# College Mathematics Overview (107664)

**What Is This?**

This Open Educational Resource site contains an overview of the essential mathematics for a STEM-education, including:

- College Algebra
- Precalculus
- Differential Calculus
- Integral Calculus
- Multivariable Calculus
- Linear Algebra
- Differential Equations

Additional topics will be added as time and sanity permits.

**How to Use This Site**

The publicly available portion of this site has static information: video lectures on topics and text links.

If you register for a (free) MyOpenMath account, you can add this course and get access to additional material, including graded review problems that you can use to test your understanding.

To gain access to these additional features, you will need a (free) MyOpenMath account. Go to MyOpenMath and follow the instructions for creating a new account.

After you've created an account, you can add this course using the CourseID: 107664.

You will also be asked for an enrollment key. The enrollment key is a combination of the term (spring or fall) and the four-digit year. For example, if you're joining this course in the spring of 1984, the enrollment key would be **spring1984**. (This is used to determine when an account was created and, eventually, to clear out old accounts)

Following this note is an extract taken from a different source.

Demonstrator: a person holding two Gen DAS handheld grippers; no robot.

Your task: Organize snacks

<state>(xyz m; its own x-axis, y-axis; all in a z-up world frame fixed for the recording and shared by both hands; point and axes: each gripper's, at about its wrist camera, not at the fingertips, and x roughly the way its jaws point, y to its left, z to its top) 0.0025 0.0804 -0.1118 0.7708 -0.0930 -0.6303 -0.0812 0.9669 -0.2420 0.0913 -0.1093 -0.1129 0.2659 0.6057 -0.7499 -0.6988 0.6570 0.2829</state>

With a free account, you'll gain access to math questions with answers. Most of these will be graded by the MyOpenMath system as soon as you submit an answer, giving you immediate feedback of whether you're on the right track. (Some of the questions require manual grading; these will not be graded, but will give you some idea of some of the more rigorous questions you might encounter later in your mathematical studies)

Please note that we are continuously updating the questions, which means that from time to time, your scores will be reset.

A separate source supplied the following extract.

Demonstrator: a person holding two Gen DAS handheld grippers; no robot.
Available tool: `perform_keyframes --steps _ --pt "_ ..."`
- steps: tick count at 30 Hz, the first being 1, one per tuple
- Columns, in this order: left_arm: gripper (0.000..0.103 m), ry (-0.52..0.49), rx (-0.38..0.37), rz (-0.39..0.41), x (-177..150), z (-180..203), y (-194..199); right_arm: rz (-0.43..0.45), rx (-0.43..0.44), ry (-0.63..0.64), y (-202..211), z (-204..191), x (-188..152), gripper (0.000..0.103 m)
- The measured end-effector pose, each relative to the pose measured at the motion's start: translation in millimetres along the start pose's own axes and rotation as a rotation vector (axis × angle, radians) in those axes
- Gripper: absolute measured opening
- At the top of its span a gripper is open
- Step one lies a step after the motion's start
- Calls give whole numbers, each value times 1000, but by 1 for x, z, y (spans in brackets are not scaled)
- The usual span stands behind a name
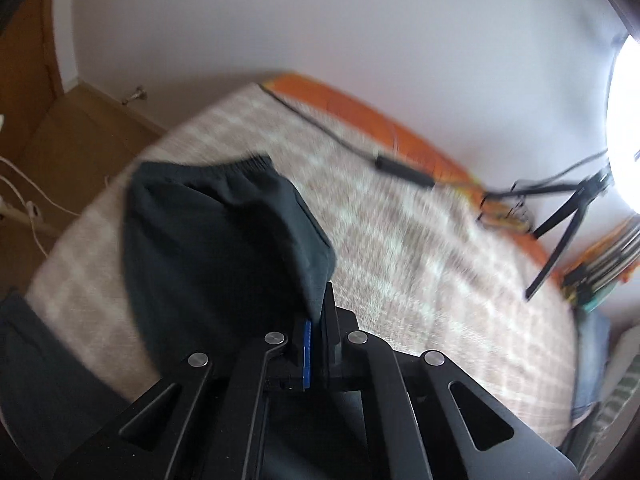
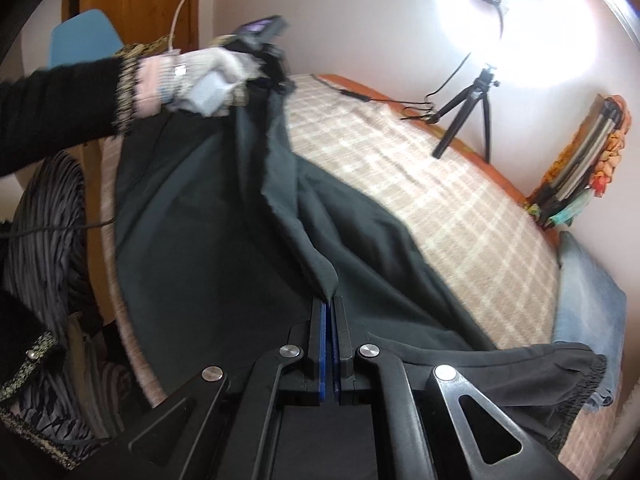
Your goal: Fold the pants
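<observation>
Dark grey-green pants [image 1: 208,236] lie over a beige checked bed cover [image 1: 420,264]. My left gripper [image 1: 318,300] is shut on a fold of the pants and holds it up off the bed; the elastic waistband shows at the far end. In the right wrist view the pants [image 2: 208,248] spread wide across the bed cover [image 2: 440,200]. My right gripper [image 2: 330,300] is shut on an edge of the pants. The left gripper [image 2: 276,80], held by a gloved hand, shows at upper left and lifts the other end of the cloth.
A ring light on a small black tripod [image 2: 468,116] stands at the far bed edge with a cable [image 1: 360,148] across the cover. Folded blue jeans [image 2: 588,304] lie at right. Colourful items [image 2: 580,168] lean on the wall. A blue chair [image 2: 84,40] stands by the door.
</observation>
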State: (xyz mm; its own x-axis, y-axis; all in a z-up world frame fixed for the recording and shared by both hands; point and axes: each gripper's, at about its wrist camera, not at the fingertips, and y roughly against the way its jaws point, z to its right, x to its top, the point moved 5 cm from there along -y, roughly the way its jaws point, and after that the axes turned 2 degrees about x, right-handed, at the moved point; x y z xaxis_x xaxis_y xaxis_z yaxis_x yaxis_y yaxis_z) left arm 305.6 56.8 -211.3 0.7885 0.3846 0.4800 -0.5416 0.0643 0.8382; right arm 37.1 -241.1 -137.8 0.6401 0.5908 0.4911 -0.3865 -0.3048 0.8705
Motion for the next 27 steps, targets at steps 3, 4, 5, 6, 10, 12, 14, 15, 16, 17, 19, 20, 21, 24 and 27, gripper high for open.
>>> perform_keyframes --steps 3,4,5,6,10,12,14,15,16,17,19,20,21,24,27 --pt "2 27 -26 67 8 -13 30 26 -18 -15 6 11 9 0" --pt "2 50 -38 91 8 -25 43 35 -20 -15 9 12 12 0" --pt "2 63 -44 102 9 -31 51 42 -21 -11 12 12 14 0" --pt "2 82 -56 118 7 -40 61 45 -18 -3 15 11 16 0" --pt "2 121 -67 151 -13 -68 96 39 -8 46 21 -1 19 0" --pt "2 142 -67 170 -26 -80 112 23 0 77 22 -9 16 0" --pt "2 161 -65 181 -46 -94 127 1 8 106 23 -16 10 0" --pt "2 174 -70 174 -52 -100 129 -10 16 117 24 -20 7 0" --pt "2 188 -79 162 -60 -107 132 -22 20 126 24 -23 3 0" --pt "2 200 -78 148 -71 -115 135 -30 24 131 25 -25 0 0" --pt "2 200 -67 141 -83 -123 138 -48 37 133 27 -29 -6 0" --pt "2 190 -49 140 -92 -128 141 -54 42 132 28 -32 -9 0" --pt "2 185 -42 139 -98 -129 143 -62 49 134 29 -35 -12 0" --pt "2 149 11 112 -119 -136 143 -87 71 138 27 -47 -22 0" --pt "4 124 41 83 -130 -147 144 -119 76 145 19 -55 -31 0"
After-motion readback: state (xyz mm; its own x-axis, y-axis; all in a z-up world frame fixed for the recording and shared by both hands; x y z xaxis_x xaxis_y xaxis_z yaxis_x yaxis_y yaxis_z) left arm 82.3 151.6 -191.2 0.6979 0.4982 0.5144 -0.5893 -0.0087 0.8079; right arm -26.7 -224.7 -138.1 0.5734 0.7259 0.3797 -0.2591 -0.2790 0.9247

**No, Really, How Do I Use This Site?**

Successfully learning mathematics on your own requires the right combination of instructor and student.

First, you'll need to get a (free) MyOpenMath account to access the assessments. This is important, because it's easy to *think* you've gotten the right answer in math. But if you don't have a way to check it, you'll never know.

Once you have a free account, go to the appropriate section. Each section begins with a lecture, which consists of a sequence of short video lectures followed by some problems. Watch the lectures and answer the questions that are below it. If you don't get the answer correct, you may want to review (literally) the lecture to pick up what you've missed.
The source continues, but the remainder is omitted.